You are now 8 years NED (Yay!). Survivors often deal with long-term effects from chemotherapy and surgery. Are there any long-term effects that you have experienced and how have you managed them?
I have been extremely fortunate in regard to long-term effects. From chemotherapy, I have only developed tinnitus since my final dose of cisplatin. As for the surgery, I do have occasional flare-ups in my sciatica nerve due to my hip replacement. However, this seems to be easily resolved with stretching.
Why/how did you decide to pursue a biology major in college?
I originally went to college for environmental engineering, something I had decided on before I was diagnosed with osteosarcoma. However, due to the cancer diagnosis, I went through a period of major personal growth and development. I was struggling to deal with what my life would look like after osteosarcoma. As such, I just stuck with what I picked beforehand as a way of not adding more stress to my life. As college classes became progressively harder, I slowly came to the conclusion that my heart and mind were with the medical community. So I changed my major to biology to pursue medicine. My experience with osteosarcoma was something I could never leave behind. To some people that may be a dreadful curse, but to me, it shaped me into the person I am today and for the better. I didn’t let osteosarcoma define who I was but rather I came out with a new perspective on life.
Tell us about what you are working on in the Schiffman Lab.
Unfortunately, my time in the Schiffman lab has ended.
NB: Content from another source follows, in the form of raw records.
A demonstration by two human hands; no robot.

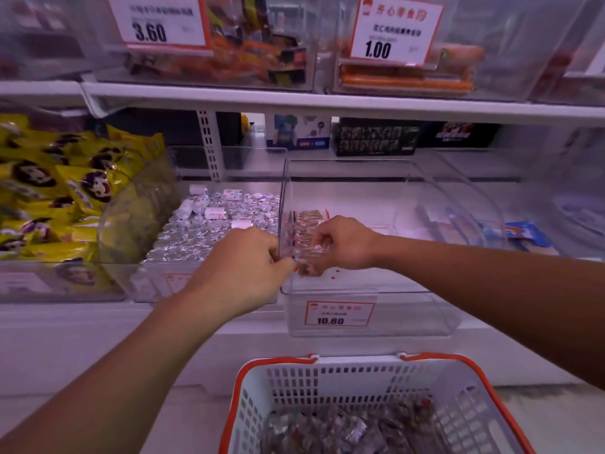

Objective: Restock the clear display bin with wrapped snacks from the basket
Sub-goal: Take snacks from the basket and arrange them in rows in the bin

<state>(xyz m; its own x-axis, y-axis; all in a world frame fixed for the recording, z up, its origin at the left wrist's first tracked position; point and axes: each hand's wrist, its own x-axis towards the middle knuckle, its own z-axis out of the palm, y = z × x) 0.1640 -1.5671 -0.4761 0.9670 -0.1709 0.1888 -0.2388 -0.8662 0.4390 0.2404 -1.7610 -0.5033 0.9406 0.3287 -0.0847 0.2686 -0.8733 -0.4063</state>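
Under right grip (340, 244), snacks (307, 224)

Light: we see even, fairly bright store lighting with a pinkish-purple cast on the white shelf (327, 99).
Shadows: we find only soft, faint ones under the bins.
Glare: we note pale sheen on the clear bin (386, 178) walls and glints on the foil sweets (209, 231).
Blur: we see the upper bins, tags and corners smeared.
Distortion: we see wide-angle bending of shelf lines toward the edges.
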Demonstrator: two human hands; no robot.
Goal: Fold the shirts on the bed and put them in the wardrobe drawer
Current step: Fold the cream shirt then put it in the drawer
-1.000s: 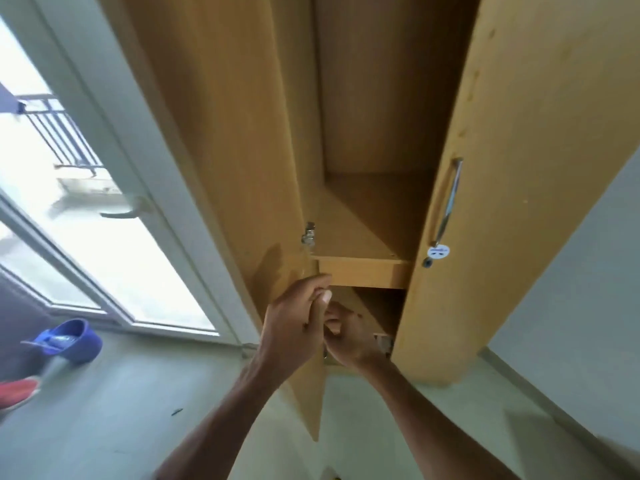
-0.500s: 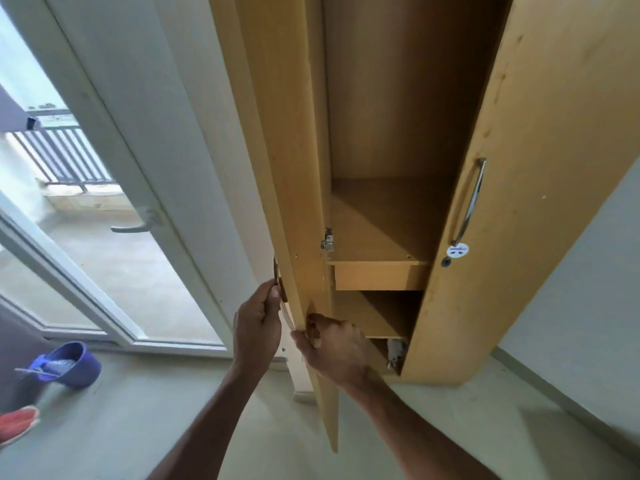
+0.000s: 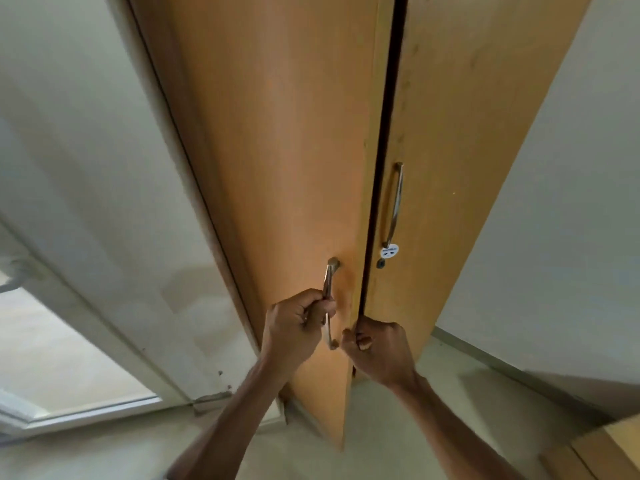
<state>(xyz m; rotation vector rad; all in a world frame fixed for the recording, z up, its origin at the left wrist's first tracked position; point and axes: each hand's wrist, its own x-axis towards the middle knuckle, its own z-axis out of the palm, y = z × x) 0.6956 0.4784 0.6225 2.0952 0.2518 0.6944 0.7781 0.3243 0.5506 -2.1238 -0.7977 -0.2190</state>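
Both grips clenched: handle (image 3: pixel 329 303), door edge (image 3: pixel 360 306).

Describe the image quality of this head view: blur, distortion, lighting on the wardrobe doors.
Head view: wide-angle distortion bows the left wardrobe door and the window frame; the edges are smeared by motion blur, worst at lower left; daylight from the window lights the left door, with a soft sheen near its handle; the left hand and right hand are fairly sharp.

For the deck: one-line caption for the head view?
Left hand grips the left wardrobe door's handle; right hand holds that door's edge, nearly shut.
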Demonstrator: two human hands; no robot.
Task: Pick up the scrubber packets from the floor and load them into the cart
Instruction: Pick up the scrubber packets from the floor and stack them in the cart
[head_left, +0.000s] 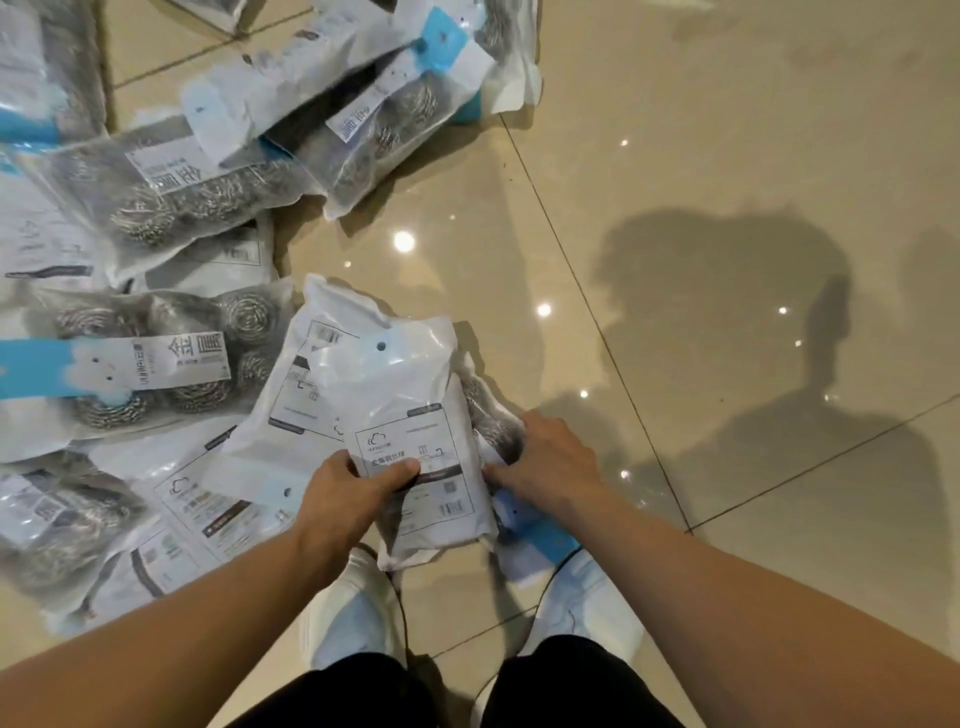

However, I can say that we are currently working on publishing our research regarding the poster presentation I gave early this year at AACR. Leiomyosarcoma poly-aneuploid cancer cells form in response to chemotherapy and contribute to chemoresistance
What is next for you on your career path?
Currently, I am working as a clinical research coordinator in the Department of Pediatric Neurology at the University of Utah. During my time here, I will manage several clinical trials for children with rare muscular and neurological diseases. I have recently made this transition so I am still absorbing so much information about my new role. But so far I’ve been thoroughly enjoying it and think it will be an immensely positive experience. My long-term goal is still pursuing medical school and it is something I hope to achieve in the near future.
Having experienced osteosarcoma from different perspectives, as both an osteosarcoma patient and a researcher, what would you want both researchers and clinicians to know about the patient experience?
For researchers, I think it is so important to know how much you are valued within the patient community. Being stuck behind a lab bench most days, it’s very easy to lose sight of the value you bring to the table as progress can be gruesomely slow. More likely than not, you do not see the direct benefit of your hard work and dedication to patients. But I think it is safe to say, that without all the sacrifices you all make, patients and families would lose hope.
For clinicians, I believe it is important to stress just how meaningful every interaction between you and your patients is. The consistent confidence my oncologist and orthopedic surgeon instilled in me to ensure that I received the best care possible provided a sense of calmness during an incredibly stressful time.